** STORED DATA follows **
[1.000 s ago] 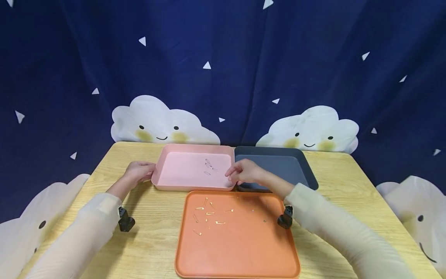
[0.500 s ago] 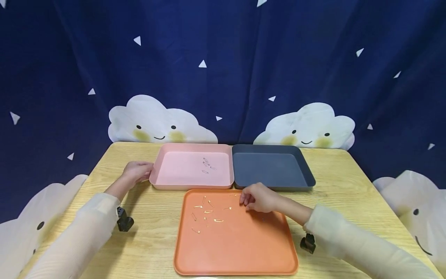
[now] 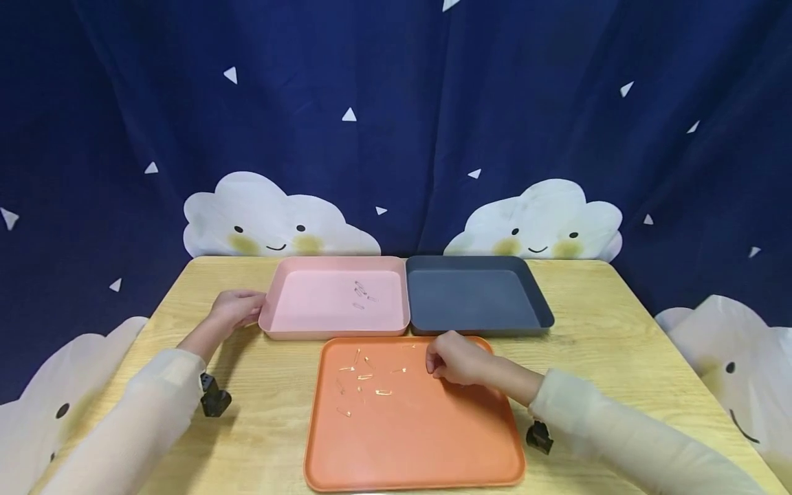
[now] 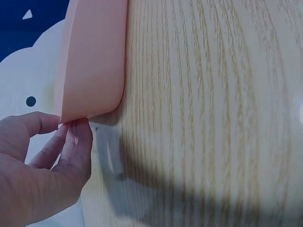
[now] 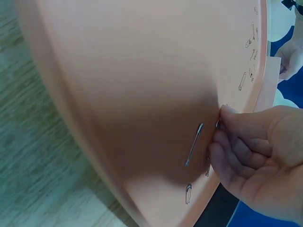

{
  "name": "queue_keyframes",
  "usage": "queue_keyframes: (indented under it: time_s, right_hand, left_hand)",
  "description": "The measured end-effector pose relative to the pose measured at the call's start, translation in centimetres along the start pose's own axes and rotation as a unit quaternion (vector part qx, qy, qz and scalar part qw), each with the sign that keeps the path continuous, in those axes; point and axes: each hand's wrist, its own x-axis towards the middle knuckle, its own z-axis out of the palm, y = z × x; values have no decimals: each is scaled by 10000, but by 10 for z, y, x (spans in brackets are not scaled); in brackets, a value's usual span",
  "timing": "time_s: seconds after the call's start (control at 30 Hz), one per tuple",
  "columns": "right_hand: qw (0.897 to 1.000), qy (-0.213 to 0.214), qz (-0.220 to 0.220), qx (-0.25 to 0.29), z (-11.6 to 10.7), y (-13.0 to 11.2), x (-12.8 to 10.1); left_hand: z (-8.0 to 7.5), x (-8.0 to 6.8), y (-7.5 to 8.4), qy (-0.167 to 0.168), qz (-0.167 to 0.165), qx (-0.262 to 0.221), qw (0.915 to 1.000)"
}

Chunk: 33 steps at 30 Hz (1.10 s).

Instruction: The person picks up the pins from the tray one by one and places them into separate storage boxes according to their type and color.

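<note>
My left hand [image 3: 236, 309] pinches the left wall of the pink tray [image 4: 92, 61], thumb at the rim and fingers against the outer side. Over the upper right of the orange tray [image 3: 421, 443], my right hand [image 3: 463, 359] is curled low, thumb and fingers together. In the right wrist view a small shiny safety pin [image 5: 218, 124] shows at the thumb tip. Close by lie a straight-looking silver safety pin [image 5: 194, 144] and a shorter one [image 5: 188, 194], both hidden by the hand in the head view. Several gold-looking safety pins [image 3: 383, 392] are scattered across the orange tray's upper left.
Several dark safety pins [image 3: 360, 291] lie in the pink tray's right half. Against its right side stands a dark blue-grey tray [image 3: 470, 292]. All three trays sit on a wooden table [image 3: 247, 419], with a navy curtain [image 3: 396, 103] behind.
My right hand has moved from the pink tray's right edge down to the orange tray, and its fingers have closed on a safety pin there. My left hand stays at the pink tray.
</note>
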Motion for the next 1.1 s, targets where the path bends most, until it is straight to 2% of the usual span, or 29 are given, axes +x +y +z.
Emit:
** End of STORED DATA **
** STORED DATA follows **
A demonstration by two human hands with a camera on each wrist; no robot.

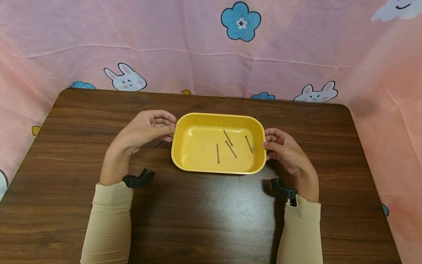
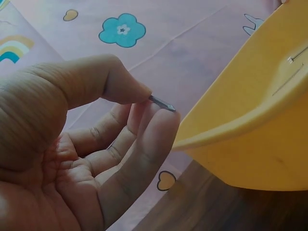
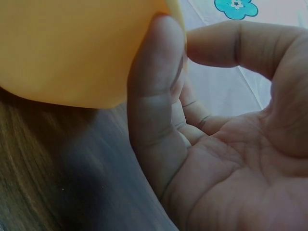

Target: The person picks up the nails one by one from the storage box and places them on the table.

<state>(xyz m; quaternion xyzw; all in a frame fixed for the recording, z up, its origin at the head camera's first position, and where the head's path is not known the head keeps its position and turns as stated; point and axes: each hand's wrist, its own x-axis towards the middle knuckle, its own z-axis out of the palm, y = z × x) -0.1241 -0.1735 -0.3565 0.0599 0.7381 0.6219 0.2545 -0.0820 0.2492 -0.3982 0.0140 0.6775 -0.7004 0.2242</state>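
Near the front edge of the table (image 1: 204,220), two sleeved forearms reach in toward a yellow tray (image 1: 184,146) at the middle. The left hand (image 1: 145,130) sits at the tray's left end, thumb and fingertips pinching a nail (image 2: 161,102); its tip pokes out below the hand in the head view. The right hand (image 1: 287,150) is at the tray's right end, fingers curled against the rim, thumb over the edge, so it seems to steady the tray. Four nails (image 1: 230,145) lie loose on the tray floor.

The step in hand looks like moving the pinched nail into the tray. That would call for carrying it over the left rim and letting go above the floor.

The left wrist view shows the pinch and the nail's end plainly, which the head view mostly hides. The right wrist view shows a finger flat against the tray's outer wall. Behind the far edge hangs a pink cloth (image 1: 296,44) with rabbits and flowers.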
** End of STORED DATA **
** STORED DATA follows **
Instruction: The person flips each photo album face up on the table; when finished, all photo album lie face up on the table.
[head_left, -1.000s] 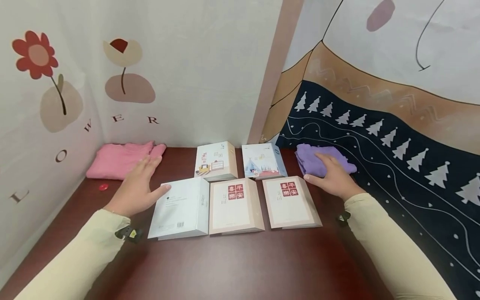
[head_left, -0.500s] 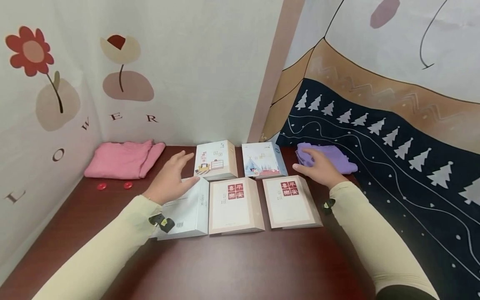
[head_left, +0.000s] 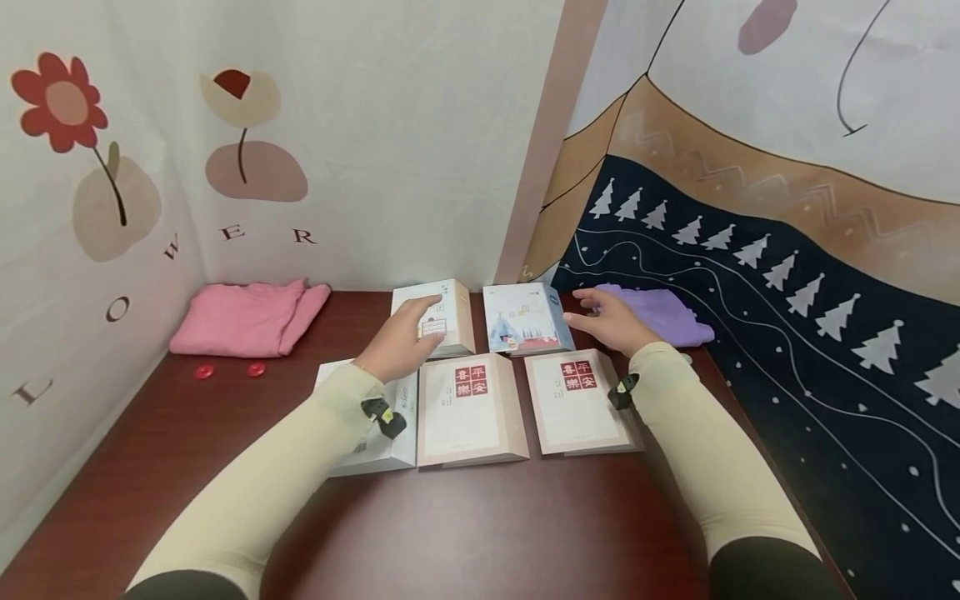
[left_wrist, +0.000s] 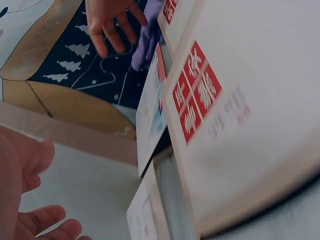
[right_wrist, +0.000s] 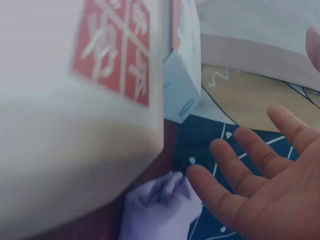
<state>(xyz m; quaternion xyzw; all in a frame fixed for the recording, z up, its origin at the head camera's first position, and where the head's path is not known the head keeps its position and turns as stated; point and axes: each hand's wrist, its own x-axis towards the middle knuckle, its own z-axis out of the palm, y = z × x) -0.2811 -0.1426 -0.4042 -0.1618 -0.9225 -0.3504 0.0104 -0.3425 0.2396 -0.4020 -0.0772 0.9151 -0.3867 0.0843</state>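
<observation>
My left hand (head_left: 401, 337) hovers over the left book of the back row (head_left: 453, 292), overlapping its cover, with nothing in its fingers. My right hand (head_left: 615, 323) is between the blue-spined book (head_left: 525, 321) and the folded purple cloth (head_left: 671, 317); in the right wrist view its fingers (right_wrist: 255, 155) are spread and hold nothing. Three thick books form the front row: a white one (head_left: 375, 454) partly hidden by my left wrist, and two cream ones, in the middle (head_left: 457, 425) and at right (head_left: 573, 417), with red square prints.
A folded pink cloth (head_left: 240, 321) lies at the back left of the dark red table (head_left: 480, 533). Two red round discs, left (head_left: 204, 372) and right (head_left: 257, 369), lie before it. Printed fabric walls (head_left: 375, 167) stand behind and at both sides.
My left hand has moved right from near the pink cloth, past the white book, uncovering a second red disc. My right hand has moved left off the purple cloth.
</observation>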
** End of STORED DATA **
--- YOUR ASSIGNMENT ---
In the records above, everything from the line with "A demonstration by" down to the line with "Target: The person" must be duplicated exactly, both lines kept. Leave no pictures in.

--- WORKED SOLUTION ---
A demonstration by two human hands with a camera on each wrist; no robot.


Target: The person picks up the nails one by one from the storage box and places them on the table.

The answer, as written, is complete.